» YOUR ASSIGNMENT
Set down each of the records below exactly as it reads. No pictures go into the copy.
** Opening TASK MATERIAL block **
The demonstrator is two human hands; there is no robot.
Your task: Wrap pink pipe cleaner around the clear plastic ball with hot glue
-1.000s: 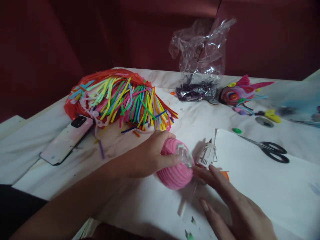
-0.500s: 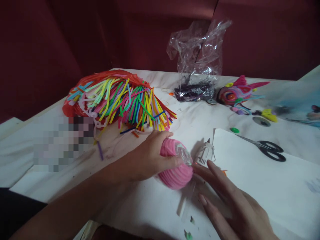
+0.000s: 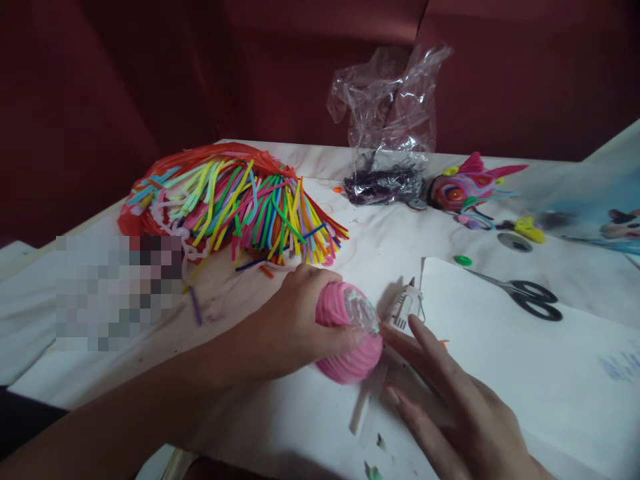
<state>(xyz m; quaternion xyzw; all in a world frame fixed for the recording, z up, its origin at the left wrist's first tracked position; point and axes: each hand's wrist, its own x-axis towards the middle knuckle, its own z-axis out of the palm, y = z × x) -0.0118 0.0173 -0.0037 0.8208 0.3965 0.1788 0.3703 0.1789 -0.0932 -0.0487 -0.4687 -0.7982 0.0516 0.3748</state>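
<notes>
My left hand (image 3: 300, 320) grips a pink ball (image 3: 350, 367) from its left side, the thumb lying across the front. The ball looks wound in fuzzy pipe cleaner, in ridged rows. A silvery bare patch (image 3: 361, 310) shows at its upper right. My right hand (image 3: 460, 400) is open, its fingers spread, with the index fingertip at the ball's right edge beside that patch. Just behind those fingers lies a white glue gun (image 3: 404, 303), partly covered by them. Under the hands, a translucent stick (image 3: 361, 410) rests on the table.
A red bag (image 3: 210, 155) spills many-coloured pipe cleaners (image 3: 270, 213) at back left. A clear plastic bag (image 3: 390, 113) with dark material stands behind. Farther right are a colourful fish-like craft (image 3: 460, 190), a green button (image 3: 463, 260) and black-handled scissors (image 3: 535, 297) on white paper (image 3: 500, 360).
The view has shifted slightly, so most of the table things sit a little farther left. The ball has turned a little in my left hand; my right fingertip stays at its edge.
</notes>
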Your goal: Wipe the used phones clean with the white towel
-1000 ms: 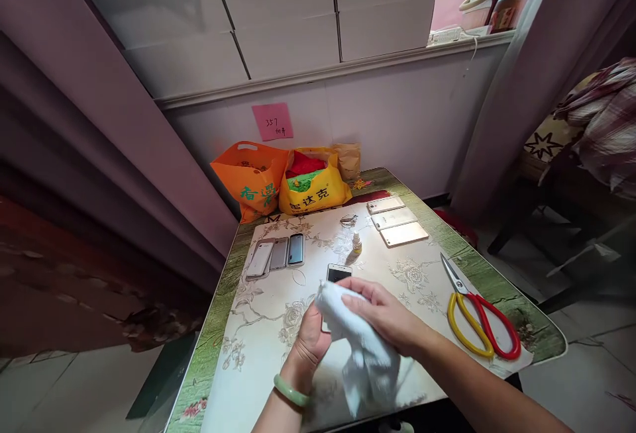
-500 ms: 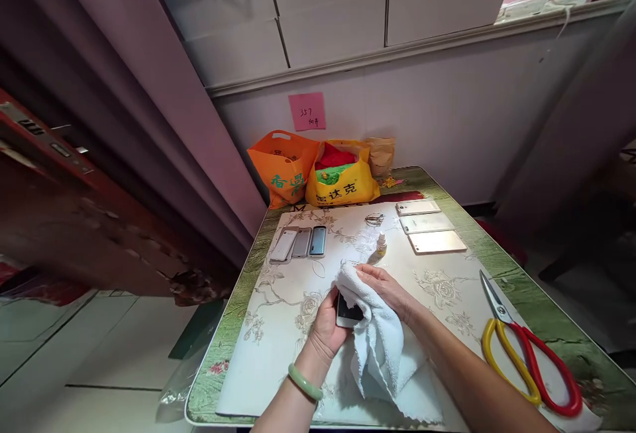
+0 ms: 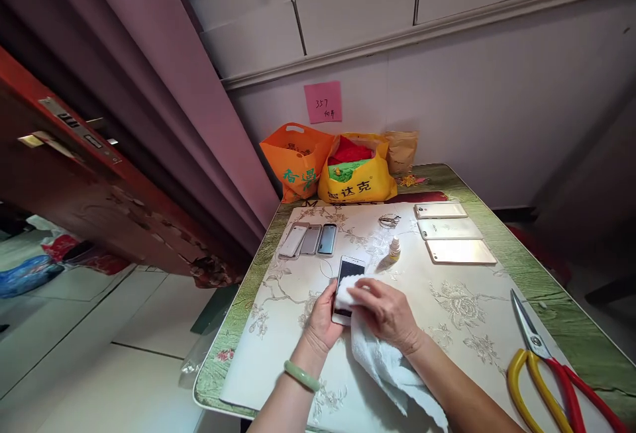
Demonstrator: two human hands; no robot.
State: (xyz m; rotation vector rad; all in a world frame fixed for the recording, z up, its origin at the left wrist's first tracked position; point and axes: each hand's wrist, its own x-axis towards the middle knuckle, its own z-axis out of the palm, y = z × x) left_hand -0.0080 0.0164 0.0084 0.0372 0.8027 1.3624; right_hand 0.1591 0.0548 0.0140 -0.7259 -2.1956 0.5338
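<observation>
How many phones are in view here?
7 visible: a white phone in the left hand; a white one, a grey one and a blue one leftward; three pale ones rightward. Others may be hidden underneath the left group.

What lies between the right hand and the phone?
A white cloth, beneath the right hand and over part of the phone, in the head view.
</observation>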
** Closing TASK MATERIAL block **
» OUTPUT FOR THIS EXERCISE
The demonstrator is two human hands; there is no robot.
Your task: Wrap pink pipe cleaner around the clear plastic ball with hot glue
-1.000s: 
-0.500s: 
+0.000s: 
<state>(xyz m; quaternion xyzw; all in a world frame fixed for the recording, z up, its origin at the left wrist's first tracked position; point and axes: each hand's wrist, its own x-axis towards the middle knuckle, its own z-axis out of the palm, y = z × x) -0.0118 0.0173 -0.0037 0.8208 0.3965 0.1788 0.3703 0.1789 -0.0932 -0.0487 -0.4687 -0.7982 0.0516 0.3748</state>
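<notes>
My left hand (image 3: 300, 320) grips a pink ball (image 3: 350, 367) from its left side, the thumb lying across the front. The ball looks wound in fuzzy pipe cleaner, in ridged rows. A silvery bare patch (image 3: 361, 310) shows at its upper right. My right hand (image 3: 460, 400) is open, its fingers spread, with the index fingertip at the ball's right edge beside that patch. Just behind those fingers lies a white glue gun (image 3: 404, 303), partly covered by them. Under the hands, a translucent stick (image 3: 361, 410) rests on the table.
A red bag (image 3: 210, 155) spills many-coloured pipe cleaners (image 3: 270, 213) at back left. A clear plastic bag (image 3: 390, 113) with dark material stands behind. Farther right are a colourful fish-like craft (image 3: 460, 190), a green button (image 3: 463, 260) and black-handled scissors (image 3: 535, 297) on white paper (image 3: 500, 360).
The view has shifted slightly, so most of the table things sit a little farther left. The ball has turned a little in my left hand; my right fingertip stays at its edge.
</notes>
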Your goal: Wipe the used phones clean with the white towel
-1000 ms: 
-500 ms: 
+0 ms: 
Demonstrator: two human hands; no robot.
State: (xyz m; rotation vector rad; all in a world frame fixed for the recording, z up, its origin at the left wrist's first tracked position; point and axes: each hand's wrist, its own x-axis towards the middle knuckle, its own z-axis out of the palm, y = z × x) left_hand -0.0080 0.0164 0.0084 0.0372 0.8027 1.3624; right_hand 0.1591 0.0548 0.0140 -0.7259 -2.1956 0.5338
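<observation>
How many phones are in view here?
7 visible: a white phone in the left hand; a white one, a grey one and a blue one leftward; three pale ones rightward. Others may be hidden underneath the left group.

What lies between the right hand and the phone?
A white cloth, beneath the right hand and over part of the phone, in the head view.
</observation>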

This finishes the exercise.